Risk-Adjusted Performance

Good

 
Weak
 
Strong
Compared to the overall equity markets, risk-adjusted returns on investments in First Eagle Small are ranked lower than 15 (%) of all funds and portfolios of funds over the last 90 days. In spite of fairly weak basic indicators, First Eagle showed solid returns over the last few months and may actually be approaching a breakup point.

Metropolitan West and First Eagle Volatility Contrast

   Predicted Return Density   
       Returns  

Pair Trading with Metropolitan West and First Eagle

The main advantage of trading using opposite Metropolitan West and First Eagle positions is that it hedges away some unsystematic risk. Because of two separate transactions, even if Metropolitan West position performs unexpectedly, First Eagle can make up some of the losses. Pair trading also minimizes risk from directional movements in the market. For example, if an entire industry or sector drops because of unexpected headlines, the short position in First Eagle will offset losses from the drop in First Eagle's long position.
The idea behind Metropolitan West High and First Eagle Small pairs trading is to make the combined position market-neutral, meaning the overall market's direction will not affect its win or loss (or potential downside or upside).
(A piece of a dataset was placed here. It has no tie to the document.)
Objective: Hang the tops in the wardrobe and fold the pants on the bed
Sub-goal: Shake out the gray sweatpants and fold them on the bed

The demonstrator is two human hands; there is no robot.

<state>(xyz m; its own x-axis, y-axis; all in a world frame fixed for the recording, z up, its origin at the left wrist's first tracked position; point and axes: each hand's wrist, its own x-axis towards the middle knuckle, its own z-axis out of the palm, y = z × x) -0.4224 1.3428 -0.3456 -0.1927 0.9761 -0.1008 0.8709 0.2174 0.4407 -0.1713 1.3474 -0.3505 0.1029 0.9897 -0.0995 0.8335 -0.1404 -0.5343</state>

This can be achieved by designing a pairs trade with two highly correlated stocks or equities that operate in a similar space or sector, making it possible to obtain profits through simple and relatively low-risk investment.
Check out your portfolio center.
Note that this page's information should be used as a complementary analysis to find the right mix of equity instruments to add to your existing portfolios or create a brand new portfolio. You can also try the Cryptocurrency Center module to build and monitor diversified portfolio of extremely risky digital assets and cryptocurrency.